• **Prompt**: Scan the data below. Pull out each line where "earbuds" occurs.

(Saved entries)
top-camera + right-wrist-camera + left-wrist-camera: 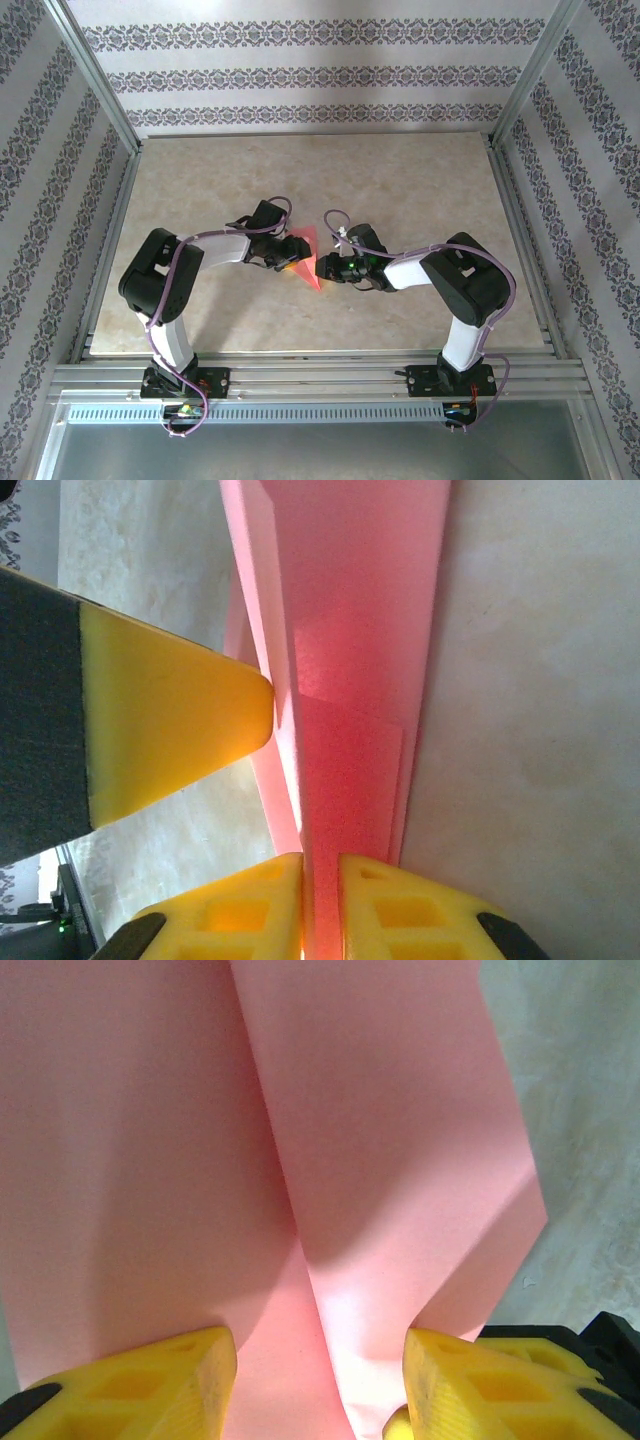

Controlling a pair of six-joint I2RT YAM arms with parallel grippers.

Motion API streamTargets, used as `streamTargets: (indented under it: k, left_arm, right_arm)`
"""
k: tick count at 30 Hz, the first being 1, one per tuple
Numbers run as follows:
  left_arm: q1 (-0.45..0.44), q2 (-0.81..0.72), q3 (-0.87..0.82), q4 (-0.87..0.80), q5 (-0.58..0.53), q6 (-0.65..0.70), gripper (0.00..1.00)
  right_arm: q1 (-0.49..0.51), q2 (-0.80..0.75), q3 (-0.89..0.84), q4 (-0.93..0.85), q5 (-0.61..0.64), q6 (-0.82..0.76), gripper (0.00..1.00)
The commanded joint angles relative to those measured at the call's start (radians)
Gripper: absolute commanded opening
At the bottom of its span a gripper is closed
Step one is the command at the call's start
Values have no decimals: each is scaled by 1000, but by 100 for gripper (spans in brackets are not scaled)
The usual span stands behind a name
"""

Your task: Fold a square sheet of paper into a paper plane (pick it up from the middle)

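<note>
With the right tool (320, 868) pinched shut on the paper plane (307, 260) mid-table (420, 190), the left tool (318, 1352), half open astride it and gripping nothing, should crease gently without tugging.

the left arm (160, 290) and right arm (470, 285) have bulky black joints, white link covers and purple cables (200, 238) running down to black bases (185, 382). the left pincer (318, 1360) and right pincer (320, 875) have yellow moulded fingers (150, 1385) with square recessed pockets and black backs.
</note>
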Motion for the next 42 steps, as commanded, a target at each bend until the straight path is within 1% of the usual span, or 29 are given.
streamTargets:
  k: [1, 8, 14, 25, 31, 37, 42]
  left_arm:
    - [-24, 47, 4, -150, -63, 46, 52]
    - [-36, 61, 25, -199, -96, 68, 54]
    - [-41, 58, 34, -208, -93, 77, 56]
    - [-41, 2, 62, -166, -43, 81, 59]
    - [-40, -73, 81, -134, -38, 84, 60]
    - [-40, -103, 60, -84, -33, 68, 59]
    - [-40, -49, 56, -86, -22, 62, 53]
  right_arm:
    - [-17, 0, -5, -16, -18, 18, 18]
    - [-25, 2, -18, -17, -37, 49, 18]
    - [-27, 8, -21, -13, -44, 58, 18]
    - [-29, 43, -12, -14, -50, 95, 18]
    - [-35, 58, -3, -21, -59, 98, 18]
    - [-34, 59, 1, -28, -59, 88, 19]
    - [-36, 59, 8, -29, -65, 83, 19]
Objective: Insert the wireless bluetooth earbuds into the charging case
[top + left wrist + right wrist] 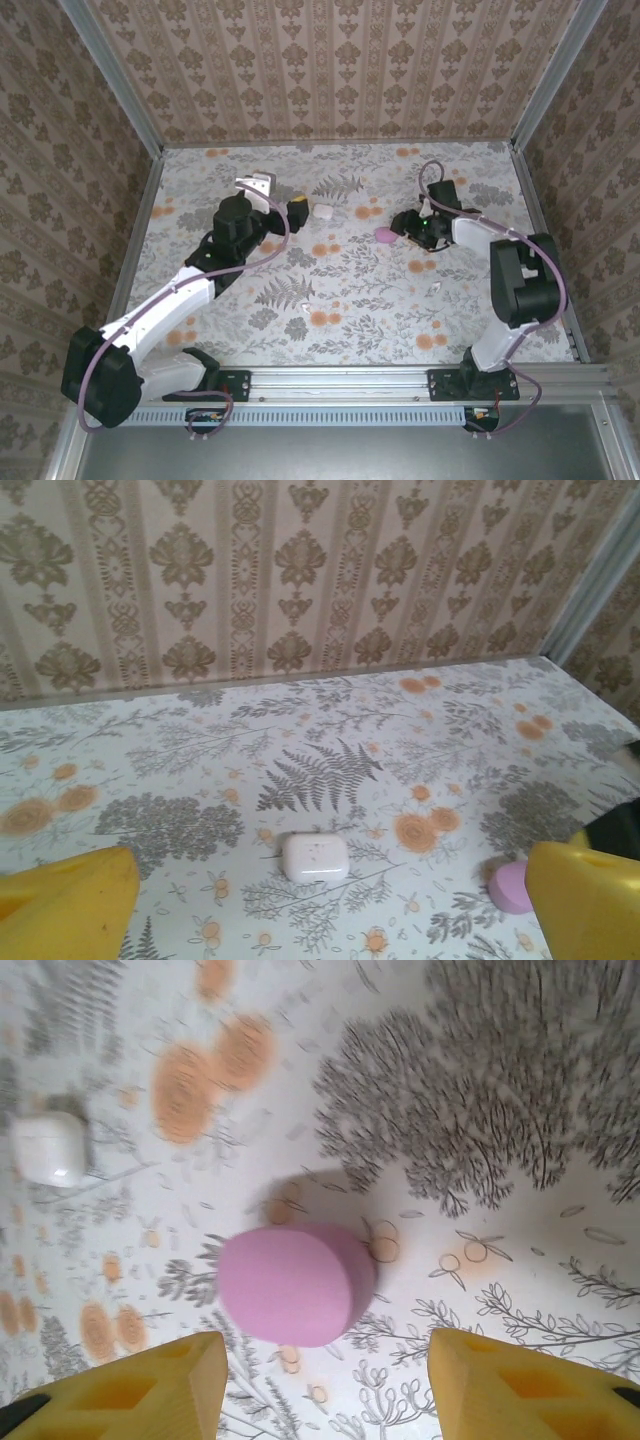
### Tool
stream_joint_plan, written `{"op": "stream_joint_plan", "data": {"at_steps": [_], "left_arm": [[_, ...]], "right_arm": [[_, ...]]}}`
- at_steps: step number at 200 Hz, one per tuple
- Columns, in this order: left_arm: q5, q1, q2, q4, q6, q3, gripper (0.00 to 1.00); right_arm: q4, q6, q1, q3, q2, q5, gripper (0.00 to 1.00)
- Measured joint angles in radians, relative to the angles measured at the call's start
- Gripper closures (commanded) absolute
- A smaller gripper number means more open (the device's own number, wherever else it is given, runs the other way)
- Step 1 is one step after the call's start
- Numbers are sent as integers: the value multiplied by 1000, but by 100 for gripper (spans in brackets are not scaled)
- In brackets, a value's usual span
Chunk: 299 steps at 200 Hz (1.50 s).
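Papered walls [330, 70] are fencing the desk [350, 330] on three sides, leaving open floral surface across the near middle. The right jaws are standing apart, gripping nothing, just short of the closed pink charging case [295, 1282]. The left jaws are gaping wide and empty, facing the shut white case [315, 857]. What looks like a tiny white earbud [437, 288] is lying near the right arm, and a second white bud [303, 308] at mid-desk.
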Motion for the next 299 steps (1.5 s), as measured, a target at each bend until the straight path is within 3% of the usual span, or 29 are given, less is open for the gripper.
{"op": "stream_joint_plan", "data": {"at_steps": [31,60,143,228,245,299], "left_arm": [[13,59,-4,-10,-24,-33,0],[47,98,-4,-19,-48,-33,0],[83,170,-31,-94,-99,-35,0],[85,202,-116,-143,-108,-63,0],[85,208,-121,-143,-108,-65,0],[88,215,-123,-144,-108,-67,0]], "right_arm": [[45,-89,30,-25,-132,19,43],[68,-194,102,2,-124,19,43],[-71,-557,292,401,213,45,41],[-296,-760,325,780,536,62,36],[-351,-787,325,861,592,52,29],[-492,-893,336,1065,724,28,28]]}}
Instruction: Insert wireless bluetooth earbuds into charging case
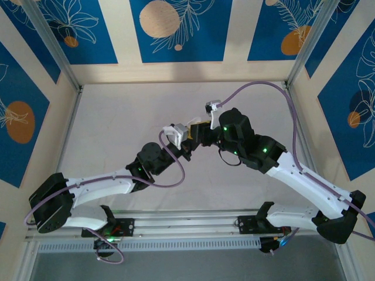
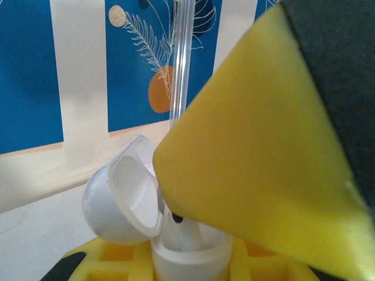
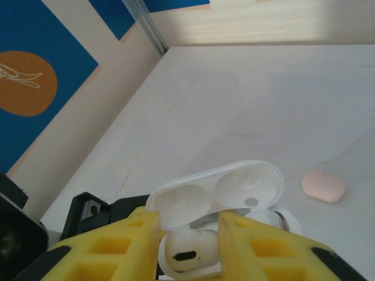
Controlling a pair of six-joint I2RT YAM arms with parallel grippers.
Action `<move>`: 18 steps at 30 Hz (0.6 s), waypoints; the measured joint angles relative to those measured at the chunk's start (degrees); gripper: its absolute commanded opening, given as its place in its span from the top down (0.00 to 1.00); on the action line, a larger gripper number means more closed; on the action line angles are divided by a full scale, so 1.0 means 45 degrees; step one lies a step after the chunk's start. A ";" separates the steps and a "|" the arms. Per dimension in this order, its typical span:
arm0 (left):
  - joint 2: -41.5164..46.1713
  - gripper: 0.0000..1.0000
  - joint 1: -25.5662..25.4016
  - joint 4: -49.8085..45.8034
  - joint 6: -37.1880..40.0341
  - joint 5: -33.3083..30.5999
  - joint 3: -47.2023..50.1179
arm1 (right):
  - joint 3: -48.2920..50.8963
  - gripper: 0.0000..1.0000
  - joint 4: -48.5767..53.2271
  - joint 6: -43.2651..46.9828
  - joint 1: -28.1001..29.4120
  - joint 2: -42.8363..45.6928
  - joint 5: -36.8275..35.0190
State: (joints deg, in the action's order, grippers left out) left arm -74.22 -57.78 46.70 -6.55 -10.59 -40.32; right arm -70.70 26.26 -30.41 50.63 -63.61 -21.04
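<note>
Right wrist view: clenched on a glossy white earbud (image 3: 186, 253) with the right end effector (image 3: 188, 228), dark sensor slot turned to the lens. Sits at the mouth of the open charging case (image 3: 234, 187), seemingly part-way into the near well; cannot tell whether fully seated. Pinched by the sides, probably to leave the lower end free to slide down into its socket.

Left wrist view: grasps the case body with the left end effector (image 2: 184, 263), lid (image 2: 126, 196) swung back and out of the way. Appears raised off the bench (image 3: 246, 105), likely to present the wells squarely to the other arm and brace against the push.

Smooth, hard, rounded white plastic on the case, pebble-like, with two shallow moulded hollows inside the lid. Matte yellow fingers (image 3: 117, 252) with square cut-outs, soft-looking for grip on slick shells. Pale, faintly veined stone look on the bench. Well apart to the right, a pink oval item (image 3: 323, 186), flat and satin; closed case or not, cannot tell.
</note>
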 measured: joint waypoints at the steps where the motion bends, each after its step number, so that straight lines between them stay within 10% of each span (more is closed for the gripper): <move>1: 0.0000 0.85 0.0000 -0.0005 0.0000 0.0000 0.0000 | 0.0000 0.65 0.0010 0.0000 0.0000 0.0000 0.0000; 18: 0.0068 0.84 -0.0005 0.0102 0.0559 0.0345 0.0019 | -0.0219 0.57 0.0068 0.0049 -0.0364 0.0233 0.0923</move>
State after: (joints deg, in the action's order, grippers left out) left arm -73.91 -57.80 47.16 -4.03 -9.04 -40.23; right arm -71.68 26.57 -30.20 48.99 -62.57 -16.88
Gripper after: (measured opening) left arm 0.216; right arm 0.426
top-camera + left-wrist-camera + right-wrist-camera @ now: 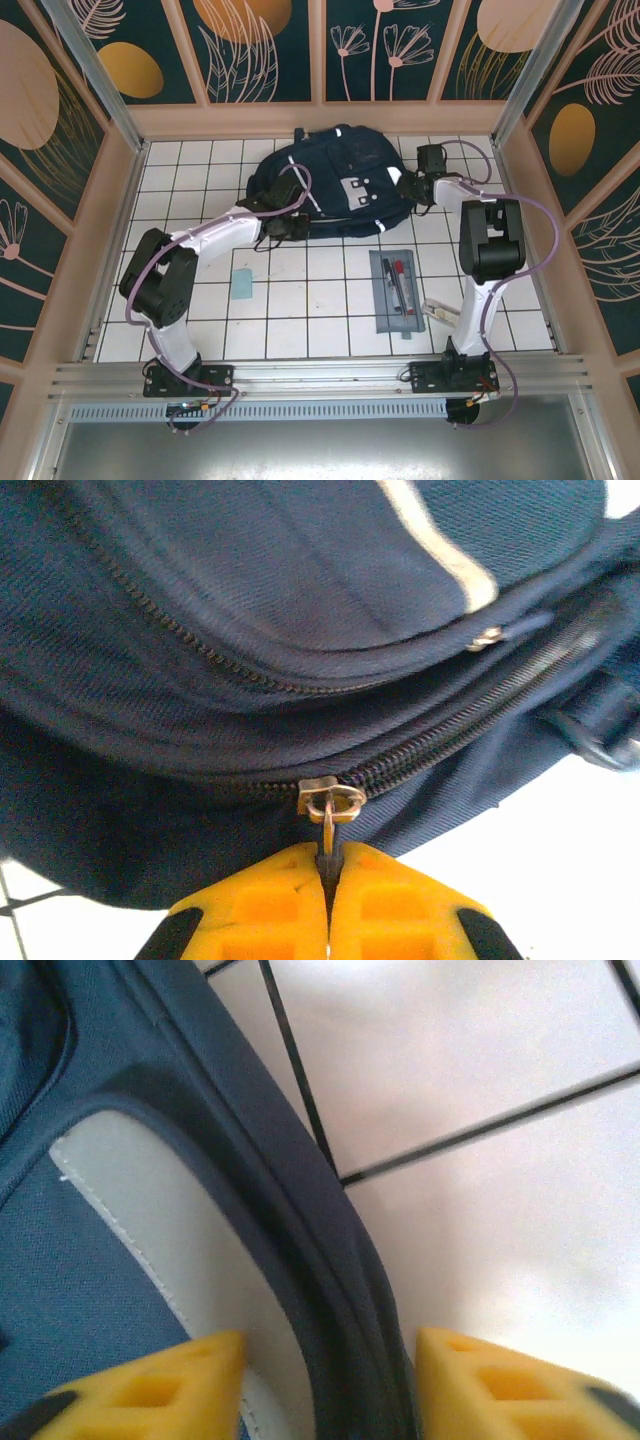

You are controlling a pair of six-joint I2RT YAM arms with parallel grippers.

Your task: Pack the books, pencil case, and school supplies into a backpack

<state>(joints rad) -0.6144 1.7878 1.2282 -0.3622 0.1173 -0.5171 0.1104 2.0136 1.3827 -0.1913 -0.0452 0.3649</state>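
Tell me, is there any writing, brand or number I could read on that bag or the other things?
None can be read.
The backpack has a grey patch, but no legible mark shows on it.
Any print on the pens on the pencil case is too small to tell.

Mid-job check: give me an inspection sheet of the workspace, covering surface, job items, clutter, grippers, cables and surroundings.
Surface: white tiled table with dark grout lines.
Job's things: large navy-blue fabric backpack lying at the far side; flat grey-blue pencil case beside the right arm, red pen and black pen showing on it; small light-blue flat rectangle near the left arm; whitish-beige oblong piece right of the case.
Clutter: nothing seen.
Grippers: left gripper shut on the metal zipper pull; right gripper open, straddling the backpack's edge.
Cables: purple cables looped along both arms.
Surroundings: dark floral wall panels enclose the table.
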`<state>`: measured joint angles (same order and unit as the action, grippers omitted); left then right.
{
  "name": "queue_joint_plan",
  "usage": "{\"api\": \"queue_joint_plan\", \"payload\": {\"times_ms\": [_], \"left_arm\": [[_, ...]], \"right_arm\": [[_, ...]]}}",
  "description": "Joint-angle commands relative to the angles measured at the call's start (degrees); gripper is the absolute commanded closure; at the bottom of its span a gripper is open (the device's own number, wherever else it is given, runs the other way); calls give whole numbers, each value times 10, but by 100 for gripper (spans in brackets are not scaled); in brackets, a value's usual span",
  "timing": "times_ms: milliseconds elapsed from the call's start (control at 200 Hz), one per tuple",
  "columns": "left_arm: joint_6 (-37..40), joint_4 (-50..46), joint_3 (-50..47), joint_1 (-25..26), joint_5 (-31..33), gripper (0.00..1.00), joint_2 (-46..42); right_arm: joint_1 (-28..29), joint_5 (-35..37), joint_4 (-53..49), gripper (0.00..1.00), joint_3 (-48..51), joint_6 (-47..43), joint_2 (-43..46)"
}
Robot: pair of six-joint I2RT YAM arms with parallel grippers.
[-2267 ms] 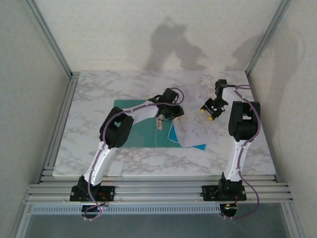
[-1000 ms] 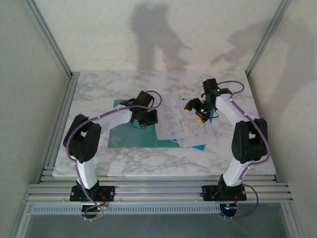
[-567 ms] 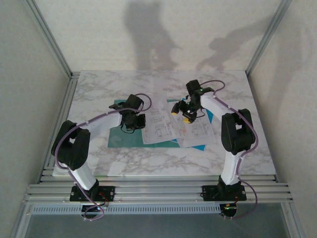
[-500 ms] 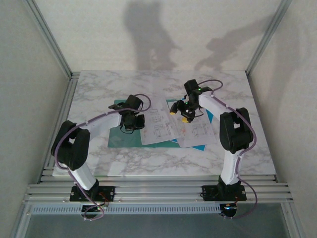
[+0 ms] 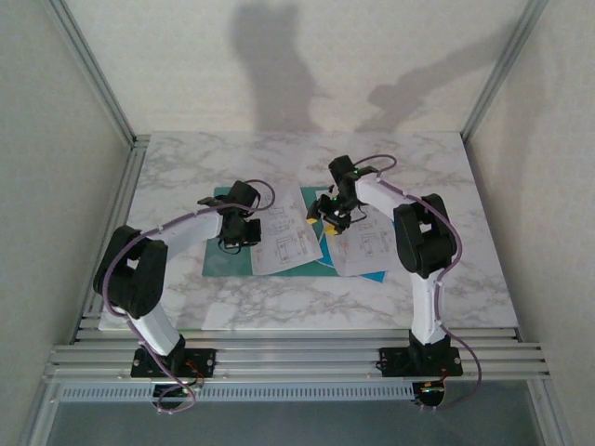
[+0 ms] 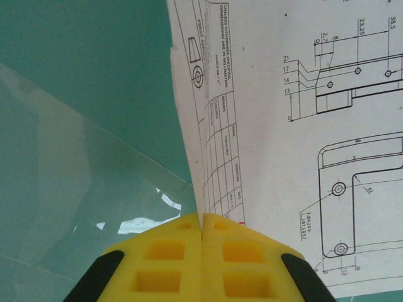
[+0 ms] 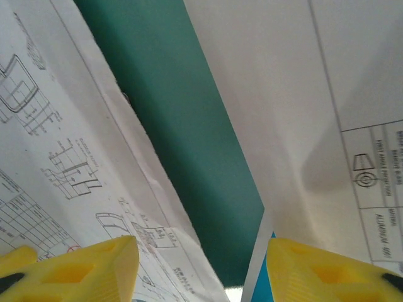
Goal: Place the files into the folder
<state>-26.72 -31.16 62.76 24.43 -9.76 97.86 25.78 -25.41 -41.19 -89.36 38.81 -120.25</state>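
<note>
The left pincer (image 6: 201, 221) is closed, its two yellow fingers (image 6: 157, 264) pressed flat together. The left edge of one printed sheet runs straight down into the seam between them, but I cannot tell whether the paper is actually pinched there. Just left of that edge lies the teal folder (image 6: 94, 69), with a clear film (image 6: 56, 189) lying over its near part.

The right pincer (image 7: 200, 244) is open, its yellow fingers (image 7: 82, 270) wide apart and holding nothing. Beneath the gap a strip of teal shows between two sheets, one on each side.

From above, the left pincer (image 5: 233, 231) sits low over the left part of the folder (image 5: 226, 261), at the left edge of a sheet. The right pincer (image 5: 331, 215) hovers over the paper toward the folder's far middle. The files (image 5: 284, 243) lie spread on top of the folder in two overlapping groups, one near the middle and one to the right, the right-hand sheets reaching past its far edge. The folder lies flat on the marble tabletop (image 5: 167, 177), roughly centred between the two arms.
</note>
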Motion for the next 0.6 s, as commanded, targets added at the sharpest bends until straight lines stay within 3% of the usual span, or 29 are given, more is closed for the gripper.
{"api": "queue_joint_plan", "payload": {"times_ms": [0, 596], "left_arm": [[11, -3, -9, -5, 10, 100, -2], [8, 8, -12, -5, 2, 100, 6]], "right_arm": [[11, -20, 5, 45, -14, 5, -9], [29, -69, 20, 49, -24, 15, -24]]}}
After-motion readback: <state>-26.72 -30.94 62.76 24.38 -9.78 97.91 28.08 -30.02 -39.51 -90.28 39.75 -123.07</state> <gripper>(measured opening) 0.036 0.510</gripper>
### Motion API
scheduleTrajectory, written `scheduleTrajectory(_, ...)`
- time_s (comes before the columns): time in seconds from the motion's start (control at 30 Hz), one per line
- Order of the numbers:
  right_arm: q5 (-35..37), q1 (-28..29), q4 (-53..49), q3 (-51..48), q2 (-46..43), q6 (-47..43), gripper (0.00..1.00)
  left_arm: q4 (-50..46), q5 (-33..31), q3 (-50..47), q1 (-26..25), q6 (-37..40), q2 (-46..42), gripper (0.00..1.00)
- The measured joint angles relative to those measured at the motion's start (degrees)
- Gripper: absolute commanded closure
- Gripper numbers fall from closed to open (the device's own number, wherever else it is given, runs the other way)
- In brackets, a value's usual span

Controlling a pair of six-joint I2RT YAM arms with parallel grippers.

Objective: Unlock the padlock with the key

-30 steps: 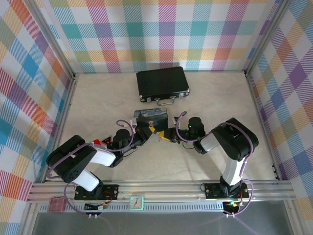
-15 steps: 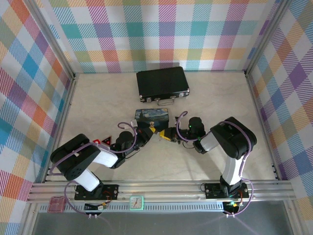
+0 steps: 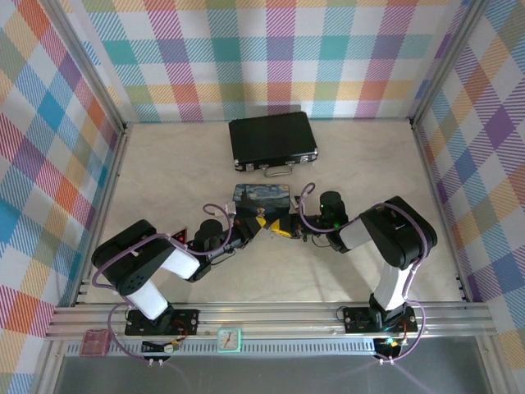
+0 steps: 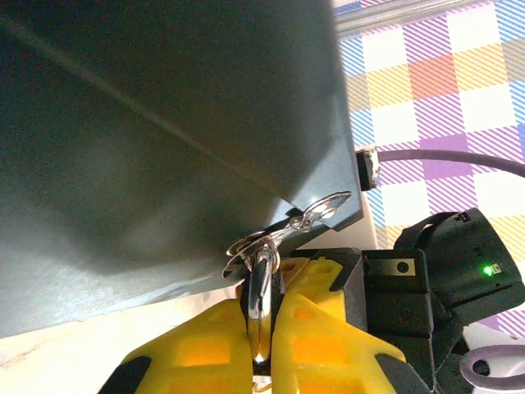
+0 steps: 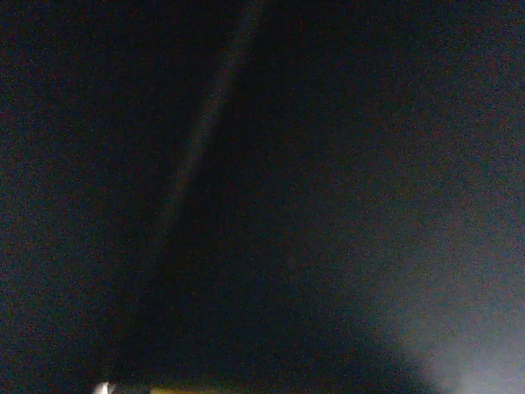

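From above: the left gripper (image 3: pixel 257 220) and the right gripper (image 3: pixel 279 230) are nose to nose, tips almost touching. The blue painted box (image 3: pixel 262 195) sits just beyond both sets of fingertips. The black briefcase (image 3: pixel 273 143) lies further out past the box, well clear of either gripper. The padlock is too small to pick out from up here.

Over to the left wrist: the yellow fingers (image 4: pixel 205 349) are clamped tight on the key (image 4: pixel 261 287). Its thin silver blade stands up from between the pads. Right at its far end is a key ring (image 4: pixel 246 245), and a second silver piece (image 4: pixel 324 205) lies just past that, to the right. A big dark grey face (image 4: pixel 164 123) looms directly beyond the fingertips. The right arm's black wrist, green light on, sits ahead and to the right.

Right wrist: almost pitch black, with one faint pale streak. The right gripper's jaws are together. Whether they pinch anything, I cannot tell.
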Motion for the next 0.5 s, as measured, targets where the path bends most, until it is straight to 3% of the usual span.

• **Worked solution**:
Objective: Insert the wireless bluetooth earbuds into the charging case
Instruction: Insert wireless bluetooth earbuds into charging case

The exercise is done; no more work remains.